WORK TO BE COMPLETED:
Every line containing "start" should be identified and copied from the data below.
RECORDS TO PROCESS below:
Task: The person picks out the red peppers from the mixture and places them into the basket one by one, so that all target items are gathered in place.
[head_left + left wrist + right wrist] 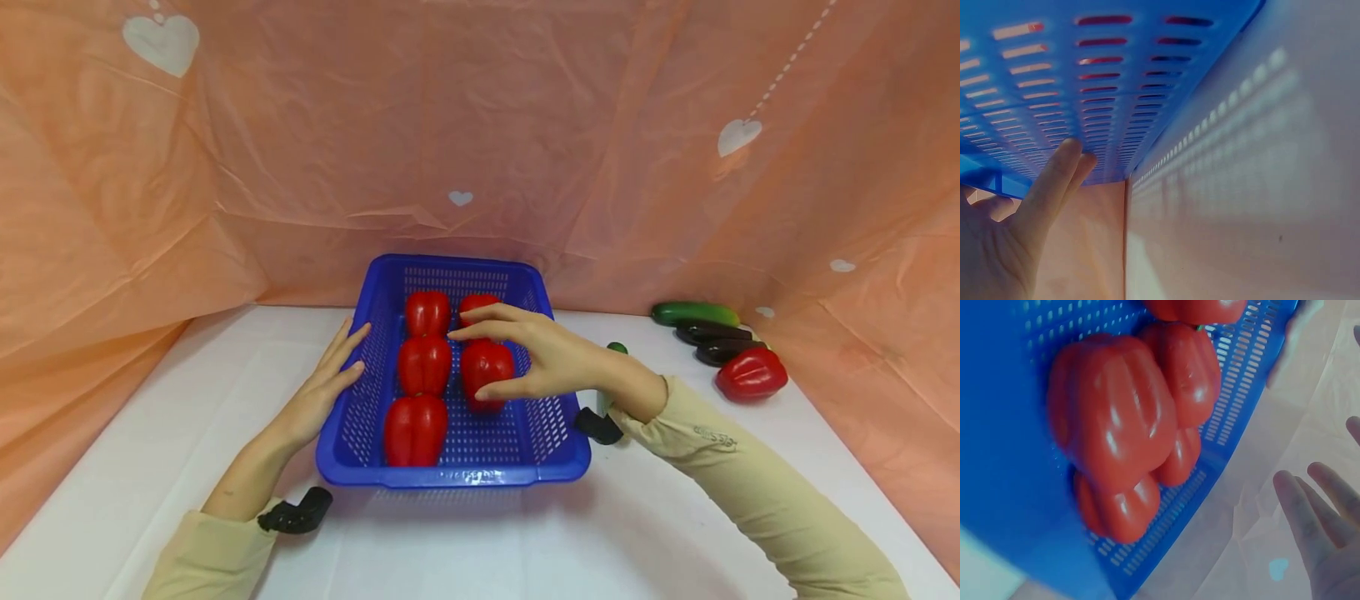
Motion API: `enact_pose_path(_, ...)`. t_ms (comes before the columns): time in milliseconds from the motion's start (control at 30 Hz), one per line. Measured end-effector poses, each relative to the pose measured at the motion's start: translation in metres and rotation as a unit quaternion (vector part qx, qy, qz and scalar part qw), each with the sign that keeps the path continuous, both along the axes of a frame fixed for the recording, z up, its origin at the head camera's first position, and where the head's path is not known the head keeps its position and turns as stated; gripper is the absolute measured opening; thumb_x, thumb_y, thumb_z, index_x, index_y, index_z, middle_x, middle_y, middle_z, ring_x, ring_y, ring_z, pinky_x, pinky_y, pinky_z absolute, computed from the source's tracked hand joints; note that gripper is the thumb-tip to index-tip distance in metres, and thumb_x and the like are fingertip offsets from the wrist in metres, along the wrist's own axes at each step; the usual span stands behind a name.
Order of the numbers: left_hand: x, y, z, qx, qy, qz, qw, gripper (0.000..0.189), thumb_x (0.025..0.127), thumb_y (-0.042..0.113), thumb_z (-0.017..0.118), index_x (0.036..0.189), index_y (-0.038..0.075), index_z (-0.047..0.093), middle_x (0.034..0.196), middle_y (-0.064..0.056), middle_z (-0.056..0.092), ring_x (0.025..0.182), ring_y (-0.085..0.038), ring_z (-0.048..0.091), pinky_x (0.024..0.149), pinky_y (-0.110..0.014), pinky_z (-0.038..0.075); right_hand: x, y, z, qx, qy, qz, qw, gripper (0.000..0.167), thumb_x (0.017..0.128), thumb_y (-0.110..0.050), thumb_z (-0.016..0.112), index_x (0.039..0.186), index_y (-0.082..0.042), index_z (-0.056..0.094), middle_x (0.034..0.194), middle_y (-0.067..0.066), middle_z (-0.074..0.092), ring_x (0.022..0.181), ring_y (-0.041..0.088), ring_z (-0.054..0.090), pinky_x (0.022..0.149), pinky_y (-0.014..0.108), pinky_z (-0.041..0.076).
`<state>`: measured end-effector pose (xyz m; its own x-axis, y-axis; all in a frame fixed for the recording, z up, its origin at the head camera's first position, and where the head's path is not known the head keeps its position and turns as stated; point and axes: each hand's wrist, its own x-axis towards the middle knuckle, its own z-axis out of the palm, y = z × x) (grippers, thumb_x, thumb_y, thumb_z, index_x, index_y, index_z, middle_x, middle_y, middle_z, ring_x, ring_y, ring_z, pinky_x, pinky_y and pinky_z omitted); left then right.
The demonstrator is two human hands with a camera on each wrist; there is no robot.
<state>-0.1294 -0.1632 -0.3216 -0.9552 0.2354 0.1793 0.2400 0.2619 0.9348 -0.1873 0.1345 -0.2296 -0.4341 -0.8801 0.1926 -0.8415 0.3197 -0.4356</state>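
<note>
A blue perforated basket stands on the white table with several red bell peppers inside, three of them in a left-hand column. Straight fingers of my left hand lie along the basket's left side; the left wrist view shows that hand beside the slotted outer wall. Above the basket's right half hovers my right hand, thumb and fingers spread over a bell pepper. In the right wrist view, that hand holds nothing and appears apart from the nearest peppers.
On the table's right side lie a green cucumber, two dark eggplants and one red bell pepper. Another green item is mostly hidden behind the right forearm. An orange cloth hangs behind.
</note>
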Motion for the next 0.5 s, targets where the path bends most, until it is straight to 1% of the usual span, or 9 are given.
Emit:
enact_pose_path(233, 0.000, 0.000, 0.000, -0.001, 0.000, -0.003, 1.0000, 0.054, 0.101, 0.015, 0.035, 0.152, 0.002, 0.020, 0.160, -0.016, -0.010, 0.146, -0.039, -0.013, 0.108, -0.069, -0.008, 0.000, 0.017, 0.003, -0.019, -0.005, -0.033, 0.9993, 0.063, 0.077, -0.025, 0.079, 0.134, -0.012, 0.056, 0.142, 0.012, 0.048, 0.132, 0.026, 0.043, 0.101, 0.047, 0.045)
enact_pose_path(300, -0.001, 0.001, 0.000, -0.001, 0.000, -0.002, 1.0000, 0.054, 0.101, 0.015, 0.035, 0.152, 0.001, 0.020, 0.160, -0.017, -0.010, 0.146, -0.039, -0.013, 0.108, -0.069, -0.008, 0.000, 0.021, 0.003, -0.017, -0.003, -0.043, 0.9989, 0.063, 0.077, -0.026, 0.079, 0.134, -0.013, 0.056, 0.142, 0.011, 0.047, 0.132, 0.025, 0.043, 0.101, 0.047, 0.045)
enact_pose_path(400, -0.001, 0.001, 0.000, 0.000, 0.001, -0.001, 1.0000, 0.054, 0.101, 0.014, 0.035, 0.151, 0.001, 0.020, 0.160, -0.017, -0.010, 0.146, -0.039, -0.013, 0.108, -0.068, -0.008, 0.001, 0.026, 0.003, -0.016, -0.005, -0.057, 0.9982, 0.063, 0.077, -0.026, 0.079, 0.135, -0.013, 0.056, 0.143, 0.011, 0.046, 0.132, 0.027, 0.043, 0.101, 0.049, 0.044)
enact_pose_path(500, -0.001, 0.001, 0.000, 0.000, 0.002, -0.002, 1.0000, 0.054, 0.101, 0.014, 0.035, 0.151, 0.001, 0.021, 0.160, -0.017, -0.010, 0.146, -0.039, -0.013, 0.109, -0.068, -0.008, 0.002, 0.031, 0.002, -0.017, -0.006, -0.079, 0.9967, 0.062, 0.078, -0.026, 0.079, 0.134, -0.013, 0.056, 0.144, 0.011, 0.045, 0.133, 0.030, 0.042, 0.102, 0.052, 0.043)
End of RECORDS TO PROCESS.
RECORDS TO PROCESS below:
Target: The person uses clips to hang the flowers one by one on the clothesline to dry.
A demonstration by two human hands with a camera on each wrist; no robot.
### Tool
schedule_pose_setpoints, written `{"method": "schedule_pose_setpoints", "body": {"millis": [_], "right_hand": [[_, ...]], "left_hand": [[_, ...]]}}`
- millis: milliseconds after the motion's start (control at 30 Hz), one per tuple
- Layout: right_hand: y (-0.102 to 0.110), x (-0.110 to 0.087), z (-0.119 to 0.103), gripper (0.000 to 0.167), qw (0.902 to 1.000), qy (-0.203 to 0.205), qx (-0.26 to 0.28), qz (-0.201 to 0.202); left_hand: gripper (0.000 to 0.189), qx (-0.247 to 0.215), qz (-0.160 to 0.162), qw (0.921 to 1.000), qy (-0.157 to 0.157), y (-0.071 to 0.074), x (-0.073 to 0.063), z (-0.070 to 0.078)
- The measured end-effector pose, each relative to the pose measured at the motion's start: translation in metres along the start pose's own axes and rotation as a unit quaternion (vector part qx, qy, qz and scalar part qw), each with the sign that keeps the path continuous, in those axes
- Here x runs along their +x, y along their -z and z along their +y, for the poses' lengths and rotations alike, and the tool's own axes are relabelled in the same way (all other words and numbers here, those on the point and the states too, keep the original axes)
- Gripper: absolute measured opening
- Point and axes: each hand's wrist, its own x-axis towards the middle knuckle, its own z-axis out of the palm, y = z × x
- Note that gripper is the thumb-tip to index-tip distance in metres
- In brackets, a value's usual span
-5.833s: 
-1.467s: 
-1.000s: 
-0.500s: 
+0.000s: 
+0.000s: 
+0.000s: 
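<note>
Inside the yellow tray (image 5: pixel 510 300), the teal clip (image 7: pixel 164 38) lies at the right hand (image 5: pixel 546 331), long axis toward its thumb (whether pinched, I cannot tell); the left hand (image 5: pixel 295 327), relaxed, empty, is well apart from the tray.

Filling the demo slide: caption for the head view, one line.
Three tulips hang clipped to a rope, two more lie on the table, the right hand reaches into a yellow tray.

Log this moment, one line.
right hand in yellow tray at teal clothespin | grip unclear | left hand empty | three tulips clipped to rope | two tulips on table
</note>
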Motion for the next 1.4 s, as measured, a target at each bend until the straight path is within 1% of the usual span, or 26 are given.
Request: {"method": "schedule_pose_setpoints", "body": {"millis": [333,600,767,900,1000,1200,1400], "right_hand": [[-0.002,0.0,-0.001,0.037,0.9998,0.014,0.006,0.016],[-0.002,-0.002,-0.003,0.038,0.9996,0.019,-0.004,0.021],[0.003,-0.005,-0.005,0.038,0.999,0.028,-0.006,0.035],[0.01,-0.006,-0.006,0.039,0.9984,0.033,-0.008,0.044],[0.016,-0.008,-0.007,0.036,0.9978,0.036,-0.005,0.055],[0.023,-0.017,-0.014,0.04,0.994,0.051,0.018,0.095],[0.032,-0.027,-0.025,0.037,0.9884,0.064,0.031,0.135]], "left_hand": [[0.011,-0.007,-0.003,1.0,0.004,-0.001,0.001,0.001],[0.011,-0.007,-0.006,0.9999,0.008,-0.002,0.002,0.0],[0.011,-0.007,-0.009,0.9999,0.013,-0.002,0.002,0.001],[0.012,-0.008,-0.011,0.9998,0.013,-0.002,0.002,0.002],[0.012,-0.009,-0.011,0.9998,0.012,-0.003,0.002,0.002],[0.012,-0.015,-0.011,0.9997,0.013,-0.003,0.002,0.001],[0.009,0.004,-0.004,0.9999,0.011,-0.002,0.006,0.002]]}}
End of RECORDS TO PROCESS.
RESPONSE BOX:
Motion API: `enact_pose_path(_, ...)`. t_ms (comes before the columns): time in milliseconds from the motion's start (control at 30 Hz), one per line. Measured end-effector poses, each relative to the pose measured at the motion's start: translation in metres and rotation as a unit quaternion (vector part qx, qy, qz and scalar part qw), each with the sign that keeps the path continuous, both along the axes of a frame fixed for the recording, z up, its origin at the head camera's first position, and where the head's path is not known the head keeps its position and turns as stated; gripper is the absolute measured opening; thumb_x, thumb_y, thumb_z, index_x, index_y, index_z, middle_x, middle_y, middle_z, ring_x, ring_y, ring_z, pinky_x, pinky_y, pinky_z absolute, computed from the source's tracked hand joints; note that gripper is the thumb-tip to index-tip distance in metres, and thumb_x and the like are fingertip offsets from the wrist in metres, along the wrist's own axes at each step; the usual span stands behind a name.
- millis: milliseconds after the motion's start (control at 30 Hz), one per tuple
- The measured end-effector pose, each relative to the pose measured at the motion's start: translation in metres along the start pose's own axes and rotation as a unit quaternion (vector part qx, qy, qz and scalar part qw), each with the sign that keeps the path continuous, in those axes

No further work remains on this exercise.